▶ _Exercise description_:
Only one stretch of the records below is wanted: the lines from the one holding "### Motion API" through the one holding "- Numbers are". Return it exactly, both ends included.

Collected data entries
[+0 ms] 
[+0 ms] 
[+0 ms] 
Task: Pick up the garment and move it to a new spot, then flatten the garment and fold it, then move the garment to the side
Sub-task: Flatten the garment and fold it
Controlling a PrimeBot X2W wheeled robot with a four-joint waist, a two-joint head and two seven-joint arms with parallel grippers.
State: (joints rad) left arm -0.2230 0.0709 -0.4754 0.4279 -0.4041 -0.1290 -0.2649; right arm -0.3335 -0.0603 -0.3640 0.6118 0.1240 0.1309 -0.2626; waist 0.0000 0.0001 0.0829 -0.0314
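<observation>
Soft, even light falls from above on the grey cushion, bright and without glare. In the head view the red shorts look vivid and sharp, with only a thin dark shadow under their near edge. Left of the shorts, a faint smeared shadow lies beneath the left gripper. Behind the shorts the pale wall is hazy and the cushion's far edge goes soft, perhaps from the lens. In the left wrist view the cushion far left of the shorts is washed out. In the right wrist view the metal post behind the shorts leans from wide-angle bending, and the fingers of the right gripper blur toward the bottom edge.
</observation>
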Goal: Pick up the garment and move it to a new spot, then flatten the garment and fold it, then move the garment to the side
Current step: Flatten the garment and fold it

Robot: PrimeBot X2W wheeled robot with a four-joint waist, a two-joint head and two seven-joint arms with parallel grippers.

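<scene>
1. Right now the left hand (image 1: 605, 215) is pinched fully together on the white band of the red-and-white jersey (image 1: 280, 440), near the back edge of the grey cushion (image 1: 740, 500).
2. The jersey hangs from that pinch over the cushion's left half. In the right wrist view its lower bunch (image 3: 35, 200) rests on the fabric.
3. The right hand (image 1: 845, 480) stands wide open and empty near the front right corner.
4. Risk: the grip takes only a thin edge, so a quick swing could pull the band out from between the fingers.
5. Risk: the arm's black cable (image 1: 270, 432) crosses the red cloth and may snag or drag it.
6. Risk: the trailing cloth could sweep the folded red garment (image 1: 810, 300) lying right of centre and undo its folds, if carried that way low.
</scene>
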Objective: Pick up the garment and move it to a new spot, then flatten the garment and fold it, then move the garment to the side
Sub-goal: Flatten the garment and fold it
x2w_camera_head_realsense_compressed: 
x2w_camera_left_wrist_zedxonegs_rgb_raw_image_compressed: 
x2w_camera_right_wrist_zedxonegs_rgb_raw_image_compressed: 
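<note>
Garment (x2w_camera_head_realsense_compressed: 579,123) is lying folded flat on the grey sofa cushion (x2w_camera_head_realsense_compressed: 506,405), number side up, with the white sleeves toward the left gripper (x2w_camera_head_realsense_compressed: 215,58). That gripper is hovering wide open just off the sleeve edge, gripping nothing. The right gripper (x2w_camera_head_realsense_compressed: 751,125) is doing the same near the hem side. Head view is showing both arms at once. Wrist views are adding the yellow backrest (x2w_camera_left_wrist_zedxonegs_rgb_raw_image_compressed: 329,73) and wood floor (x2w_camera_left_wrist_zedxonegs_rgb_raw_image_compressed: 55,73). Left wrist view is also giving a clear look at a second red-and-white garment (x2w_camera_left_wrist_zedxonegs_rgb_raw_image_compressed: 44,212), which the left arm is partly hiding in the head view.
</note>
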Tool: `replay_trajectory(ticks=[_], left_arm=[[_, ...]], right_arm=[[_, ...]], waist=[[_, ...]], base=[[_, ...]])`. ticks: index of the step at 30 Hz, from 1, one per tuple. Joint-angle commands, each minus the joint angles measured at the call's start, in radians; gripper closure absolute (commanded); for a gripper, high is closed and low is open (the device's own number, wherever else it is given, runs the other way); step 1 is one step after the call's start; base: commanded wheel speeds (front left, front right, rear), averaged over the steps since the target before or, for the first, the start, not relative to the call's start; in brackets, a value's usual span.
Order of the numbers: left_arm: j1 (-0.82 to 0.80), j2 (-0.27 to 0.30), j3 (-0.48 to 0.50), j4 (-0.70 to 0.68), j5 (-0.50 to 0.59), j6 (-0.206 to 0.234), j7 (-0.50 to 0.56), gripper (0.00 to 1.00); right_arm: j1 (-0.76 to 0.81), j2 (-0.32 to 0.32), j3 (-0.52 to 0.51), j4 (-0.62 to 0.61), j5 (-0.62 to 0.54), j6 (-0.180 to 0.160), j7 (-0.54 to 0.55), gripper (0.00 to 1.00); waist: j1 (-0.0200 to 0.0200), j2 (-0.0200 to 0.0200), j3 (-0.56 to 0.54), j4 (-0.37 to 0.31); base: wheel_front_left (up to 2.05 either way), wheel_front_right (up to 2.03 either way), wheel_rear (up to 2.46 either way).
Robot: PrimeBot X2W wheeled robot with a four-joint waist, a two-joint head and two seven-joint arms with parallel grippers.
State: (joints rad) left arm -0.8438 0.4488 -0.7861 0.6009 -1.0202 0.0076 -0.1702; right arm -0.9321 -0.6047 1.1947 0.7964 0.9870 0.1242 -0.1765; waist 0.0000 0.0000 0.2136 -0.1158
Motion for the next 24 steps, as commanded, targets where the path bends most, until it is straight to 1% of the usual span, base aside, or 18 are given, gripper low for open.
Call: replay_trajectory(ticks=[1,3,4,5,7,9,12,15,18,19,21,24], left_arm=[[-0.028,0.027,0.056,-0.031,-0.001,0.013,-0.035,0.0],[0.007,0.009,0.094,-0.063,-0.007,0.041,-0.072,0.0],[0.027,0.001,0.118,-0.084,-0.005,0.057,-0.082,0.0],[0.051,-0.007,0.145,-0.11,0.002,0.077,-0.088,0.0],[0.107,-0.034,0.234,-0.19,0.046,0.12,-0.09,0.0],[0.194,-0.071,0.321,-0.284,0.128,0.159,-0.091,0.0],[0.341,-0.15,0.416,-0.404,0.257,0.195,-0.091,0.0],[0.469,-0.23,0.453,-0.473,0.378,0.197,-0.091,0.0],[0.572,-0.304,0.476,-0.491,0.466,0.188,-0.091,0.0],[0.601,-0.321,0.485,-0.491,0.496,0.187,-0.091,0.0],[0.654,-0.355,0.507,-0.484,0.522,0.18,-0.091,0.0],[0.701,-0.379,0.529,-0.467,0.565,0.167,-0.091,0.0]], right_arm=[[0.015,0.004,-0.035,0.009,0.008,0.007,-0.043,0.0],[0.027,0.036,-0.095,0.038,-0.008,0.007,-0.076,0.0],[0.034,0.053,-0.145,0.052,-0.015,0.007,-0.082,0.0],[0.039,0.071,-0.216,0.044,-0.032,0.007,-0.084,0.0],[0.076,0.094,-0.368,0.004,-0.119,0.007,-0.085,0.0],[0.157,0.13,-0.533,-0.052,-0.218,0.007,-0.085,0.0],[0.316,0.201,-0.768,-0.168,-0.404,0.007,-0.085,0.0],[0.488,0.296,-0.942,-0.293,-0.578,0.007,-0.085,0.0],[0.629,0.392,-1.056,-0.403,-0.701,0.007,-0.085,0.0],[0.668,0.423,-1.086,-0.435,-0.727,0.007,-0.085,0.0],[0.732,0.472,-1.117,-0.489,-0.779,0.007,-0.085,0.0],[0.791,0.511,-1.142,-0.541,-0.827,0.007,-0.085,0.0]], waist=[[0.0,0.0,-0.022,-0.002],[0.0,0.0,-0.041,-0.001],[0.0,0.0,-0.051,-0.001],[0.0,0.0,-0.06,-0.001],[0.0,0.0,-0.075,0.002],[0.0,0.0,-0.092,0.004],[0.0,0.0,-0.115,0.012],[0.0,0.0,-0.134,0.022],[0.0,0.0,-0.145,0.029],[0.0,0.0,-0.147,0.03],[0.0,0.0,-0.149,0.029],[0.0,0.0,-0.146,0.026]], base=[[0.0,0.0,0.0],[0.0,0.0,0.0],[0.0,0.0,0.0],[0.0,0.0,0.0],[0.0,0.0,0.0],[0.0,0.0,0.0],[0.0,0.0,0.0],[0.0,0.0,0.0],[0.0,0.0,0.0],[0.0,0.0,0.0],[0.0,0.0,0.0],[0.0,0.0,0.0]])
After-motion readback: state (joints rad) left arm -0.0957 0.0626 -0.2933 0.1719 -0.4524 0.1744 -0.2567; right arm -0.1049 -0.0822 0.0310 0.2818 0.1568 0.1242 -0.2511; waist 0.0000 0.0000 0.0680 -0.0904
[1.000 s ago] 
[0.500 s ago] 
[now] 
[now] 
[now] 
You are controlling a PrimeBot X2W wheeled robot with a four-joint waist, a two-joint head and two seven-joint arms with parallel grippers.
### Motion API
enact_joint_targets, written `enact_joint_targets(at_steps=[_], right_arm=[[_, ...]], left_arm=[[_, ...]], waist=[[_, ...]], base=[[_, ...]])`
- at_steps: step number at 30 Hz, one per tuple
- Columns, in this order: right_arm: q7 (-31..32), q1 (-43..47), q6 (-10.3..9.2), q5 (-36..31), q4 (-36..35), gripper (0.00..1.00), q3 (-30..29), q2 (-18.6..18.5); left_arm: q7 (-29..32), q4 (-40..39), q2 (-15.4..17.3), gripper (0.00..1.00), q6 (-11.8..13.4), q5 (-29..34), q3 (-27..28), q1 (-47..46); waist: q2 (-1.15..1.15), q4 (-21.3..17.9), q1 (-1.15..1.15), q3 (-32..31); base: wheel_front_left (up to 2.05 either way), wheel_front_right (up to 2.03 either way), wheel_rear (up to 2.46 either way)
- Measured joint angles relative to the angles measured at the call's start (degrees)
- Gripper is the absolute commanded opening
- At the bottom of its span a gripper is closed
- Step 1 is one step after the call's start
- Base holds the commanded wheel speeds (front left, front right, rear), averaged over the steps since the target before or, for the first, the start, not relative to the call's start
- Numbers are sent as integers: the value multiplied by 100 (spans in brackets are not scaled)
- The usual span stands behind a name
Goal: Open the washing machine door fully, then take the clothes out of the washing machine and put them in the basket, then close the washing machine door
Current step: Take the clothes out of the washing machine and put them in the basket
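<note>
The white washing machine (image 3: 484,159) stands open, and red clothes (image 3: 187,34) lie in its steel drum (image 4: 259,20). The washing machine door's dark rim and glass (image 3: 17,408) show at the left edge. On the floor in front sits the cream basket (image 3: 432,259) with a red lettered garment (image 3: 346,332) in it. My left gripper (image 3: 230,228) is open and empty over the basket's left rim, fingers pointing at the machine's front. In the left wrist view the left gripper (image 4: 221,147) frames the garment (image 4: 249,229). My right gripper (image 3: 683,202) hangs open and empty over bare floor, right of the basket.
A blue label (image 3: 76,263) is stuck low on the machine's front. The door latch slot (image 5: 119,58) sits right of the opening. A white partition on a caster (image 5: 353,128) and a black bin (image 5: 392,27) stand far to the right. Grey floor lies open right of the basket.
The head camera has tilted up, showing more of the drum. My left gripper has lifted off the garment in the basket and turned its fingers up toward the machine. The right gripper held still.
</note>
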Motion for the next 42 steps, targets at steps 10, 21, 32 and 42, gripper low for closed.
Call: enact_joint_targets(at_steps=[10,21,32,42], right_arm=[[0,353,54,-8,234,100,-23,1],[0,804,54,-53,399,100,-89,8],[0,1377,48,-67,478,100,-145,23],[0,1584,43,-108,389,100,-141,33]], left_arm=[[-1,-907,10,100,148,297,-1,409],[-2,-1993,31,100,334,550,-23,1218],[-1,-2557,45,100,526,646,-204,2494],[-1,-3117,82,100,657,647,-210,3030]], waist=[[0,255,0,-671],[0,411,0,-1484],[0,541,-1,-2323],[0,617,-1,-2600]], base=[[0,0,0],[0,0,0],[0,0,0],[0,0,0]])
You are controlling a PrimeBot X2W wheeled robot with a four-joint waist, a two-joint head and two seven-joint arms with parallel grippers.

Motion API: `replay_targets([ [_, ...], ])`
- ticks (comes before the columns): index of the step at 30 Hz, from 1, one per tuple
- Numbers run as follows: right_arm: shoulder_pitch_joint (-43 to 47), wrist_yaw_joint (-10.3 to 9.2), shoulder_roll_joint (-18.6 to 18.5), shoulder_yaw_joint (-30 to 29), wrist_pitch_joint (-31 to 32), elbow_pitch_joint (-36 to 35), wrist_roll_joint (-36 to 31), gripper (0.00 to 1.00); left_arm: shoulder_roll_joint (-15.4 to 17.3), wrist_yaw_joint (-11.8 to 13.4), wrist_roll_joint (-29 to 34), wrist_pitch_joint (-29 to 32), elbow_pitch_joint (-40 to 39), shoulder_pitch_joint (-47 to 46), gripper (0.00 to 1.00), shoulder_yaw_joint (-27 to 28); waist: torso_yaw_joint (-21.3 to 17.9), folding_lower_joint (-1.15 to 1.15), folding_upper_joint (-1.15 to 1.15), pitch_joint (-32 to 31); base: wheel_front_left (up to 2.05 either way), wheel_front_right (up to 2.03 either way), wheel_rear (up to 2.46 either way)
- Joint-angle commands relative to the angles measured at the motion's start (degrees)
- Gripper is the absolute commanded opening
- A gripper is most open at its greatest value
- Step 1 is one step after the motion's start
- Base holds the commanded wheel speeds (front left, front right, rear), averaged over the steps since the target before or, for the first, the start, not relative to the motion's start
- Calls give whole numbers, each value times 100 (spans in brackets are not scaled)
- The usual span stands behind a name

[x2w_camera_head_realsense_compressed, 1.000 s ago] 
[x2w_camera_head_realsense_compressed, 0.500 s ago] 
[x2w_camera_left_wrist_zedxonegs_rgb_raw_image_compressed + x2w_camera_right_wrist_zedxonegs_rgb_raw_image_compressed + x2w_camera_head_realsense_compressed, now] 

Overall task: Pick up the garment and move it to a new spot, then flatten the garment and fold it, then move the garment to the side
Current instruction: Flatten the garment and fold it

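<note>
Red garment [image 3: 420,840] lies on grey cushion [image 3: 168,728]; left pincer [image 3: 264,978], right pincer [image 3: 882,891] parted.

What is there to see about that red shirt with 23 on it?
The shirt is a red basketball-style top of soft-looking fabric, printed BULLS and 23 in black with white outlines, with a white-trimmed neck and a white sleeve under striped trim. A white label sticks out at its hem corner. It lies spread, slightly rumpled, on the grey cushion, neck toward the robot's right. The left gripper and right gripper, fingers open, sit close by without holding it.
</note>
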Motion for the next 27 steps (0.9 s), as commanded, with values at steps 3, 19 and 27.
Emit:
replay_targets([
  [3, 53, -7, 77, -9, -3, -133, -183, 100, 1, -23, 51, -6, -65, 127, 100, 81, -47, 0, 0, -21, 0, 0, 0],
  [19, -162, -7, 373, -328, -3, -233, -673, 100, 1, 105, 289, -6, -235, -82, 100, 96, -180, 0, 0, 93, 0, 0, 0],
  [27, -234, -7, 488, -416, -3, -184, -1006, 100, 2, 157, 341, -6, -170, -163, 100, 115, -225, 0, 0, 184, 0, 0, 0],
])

▶ _Solution_:
### Motion API
enact_joint_targets, written `enact_joint_targets(at_steps=[_], right_arm=[[_, ...]], left_arm=[[_, ...]], waist=[[_, ...]], base=[[_, ...]])`
- at_steps: step number at 30 Hz, one per tuple
- Columns, in this order: right_arm: q7 (-31..32), q1 (-43..47), q6 (-10.3..9.2), q5 (-36..31), q4 (-36..35), gripper (0.00..1.00), q3 (-30..29), q2 (-18.6..18.5); left_arm: q7 (-29..32), q4 (-40..39), q2 (-15.4..17.3), gripper (0.00..1.00), q6 (-11.8..13.4), q5 (-29..34), q3 (-27..28), q1 (-47..46); waist: q2 (-1.15..1.15), q4 (-21.3..17.9), q1 (-1.15..1.15), q3 (-32..31); base: wheel_front_left (up to 2.05 either way), wheel_front_right (up to 2.03 either way), wheel_rear (up to 2.46 either way)
- Measured joint angles relative to the angles measured at the call's start (degrees)
- Gripper is the absolute commanded opening
- At the bottom of its span a gripper is closed
- Step 1 is one step after the call's start
- Base holds the commanded wheel speeds (front left, front right, rear), averaged over the steps since the target before or, for the first, the start, not relative to the call's start
- Numbers are sent as integers: the value multiplied by 100 (spans in brackets are not scaled)

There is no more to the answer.